Trust is an important thing to cultivate and preserve, and I believe that making information open and accessible to those involved in the conversation is a huge part of building that trust within the group you're working within. Makes sense, really - if you can't communicate, you have no information as to whether or not you want to trust somebody else in the first place. Now, this should be a "duh" thing, but it's not - sometimes we forget that we cannot hear the people who can't join the conversation in the first place.
Make sure your conversation includes the people that it really should - not just the ones who speak up first and loudest. Make sure the people you are talking to are fully aware of the terms of the conversation - that it is crystal clear what can and can't be shared (best done by specifying a default, and then making a clear and obvious way to mark things otherwise).
Both are incredibly hard in practice, especially when the you-know-what hits the fan.
At TOPP, there's been a lot of thought and conversation on the difference between open source as-in-license, open source as-in-accessibility (in the sense of users being able to find/easily-run/easily-modify the software - is the code gnarly, the application easy to use?) and open source as-in-information-flow-and-culture (is there a volunteer community? do they know what's going on? do they drive what's going on? what's the relationship between "official employees" of the project and volunteer contributors?)
Likewise at OLPC. Communication is incredibly hard to do. From the "inside," it seems obvious, and sometimes annoying - people are knocking at your door, demanding things you think they're misinformed about. Why don't they understand you're too busy working to solve the problem to tell them about it? Why won't they go away? We're hosed! We can't do anything about this!
Well, no. You can.
You can put out a sign saying "WE'RE HOSED. We really want to talk and listen to you, but we can't right now - we realize X is a problem, and we want to sit down and talk about it. Could you please do us a favor and hold your horses and your speculation until this date, when we will set aside our time to dialogue with you in such-and-such a forum? In the meantime, we are buried working on the problem - we will fill you in on what is going on when we sit down and talk. While you wait, here are some things that you can read and do..."

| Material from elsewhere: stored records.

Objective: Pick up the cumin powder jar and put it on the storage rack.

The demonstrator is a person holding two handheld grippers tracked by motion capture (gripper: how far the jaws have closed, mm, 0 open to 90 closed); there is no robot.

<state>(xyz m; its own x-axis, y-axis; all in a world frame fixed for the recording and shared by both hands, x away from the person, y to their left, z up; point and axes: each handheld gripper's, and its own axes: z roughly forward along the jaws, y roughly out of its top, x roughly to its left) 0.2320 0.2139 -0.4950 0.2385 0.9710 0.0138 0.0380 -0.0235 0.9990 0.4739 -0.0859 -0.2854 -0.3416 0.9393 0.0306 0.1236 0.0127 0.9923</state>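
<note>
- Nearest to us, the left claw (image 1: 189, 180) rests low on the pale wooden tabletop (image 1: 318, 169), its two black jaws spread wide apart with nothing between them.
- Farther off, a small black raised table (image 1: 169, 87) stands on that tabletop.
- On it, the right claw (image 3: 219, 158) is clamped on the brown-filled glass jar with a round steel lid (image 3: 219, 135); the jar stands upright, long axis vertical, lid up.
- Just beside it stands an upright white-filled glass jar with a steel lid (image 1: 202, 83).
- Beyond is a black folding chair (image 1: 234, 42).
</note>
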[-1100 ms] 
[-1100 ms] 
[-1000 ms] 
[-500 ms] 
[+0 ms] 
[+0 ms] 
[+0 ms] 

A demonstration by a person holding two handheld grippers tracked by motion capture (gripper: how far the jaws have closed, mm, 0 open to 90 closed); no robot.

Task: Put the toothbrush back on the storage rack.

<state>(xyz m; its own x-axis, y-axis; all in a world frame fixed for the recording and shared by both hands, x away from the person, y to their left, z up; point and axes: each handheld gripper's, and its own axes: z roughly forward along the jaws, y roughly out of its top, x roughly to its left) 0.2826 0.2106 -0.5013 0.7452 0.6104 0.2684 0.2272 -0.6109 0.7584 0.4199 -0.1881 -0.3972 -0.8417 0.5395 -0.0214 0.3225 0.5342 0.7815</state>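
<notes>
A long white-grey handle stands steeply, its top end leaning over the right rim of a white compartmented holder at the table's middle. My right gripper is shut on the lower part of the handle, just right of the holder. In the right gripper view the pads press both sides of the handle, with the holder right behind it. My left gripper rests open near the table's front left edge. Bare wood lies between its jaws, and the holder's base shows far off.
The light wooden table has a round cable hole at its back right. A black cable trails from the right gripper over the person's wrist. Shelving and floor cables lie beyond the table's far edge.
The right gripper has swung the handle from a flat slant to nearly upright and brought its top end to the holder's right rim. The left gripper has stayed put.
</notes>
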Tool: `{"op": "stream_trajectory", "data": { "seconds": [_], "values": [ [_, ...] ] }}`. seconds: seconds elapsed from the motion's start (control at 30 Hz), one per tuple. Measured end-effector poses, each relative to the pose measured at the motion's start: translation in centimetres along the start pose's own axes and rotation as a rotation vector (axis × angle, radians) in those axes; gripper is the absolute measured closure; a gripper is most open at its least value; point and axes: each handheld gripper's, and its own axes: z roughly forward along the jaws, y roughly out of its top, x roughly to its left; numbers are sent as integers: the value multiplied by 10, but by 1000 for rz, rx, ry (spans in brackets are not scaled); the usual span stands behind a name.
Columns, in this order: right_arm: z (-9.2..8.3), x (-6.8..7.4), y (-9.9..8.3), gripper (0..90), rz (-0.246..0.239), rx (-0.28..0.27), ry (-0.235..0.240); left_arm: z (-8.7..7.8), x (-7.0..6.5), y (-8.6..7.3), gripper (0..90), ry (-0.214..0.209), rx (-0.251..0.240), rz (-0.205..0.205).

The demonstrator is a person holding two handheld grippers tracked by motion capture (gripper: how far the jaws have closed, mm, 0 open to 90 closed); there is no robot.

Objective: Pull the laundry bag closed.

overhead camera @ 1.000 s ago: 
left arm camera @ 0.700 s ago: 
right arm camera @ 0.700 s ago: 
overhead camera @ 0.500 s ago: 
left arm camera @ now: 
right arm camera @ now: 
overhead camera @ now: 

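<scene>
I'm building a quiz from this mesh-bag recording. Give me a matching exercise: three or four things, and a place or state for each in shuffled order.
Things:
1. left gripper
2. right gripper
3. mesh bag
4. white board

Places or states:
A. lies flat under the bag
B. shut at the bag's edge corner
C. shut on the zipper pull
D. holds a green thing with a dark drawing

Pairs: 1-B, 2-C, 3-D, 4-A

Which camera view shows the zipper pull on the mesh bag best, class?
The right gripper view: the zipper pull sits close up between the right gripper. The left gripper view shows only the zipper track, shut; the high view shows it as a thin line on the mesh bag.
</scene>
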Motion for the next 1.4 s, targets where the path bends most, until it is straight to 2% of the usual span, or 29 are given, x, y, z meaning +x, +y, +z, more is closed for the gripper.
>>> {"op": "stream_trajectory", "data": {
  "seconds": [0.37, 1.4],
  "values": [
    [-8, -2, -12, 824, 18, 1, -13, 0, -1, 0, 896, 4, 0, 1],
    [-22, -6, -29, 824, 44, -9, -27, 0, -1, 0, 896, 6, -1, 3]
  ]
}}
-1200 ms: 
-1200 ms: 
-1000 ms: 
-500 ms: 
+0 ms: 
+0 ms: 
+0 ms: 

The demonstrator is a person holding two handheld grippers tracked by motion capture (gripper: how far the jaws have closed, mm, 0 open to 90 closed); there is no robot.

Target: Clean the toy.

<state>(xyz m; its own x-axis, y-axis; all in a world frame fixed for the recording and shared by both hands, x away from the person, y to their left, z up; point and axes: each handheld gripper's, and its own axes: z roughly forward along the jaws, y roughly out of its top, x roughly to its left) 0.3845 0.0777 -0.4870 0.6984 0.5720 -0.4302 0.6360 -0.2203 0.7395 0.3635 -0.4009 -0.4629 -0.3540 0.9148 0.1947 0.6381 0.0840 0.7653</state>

That's open. That preserves the privacy you have to keep the things you're doing (including potentially sensitive things that can't go to the public) until you can figure out what you do, in fact, want to tell people. You can be open about the fact that you are exercising your right to privacy - and make it clear that this is not because you're mean, or that you don't trust others - but because of other factors, whatever they might be.
I note here that I do this very poorly myself, because when you are hosed, it's tough to pull back from the deathcrunch and swallow your pride and put out a sign that explains how you... well, can't deal with things as well as you would like to. But it does keep you honest. And keeps the lines of communication open. And perhaps that helps you respond a little better than you would within a vacuum.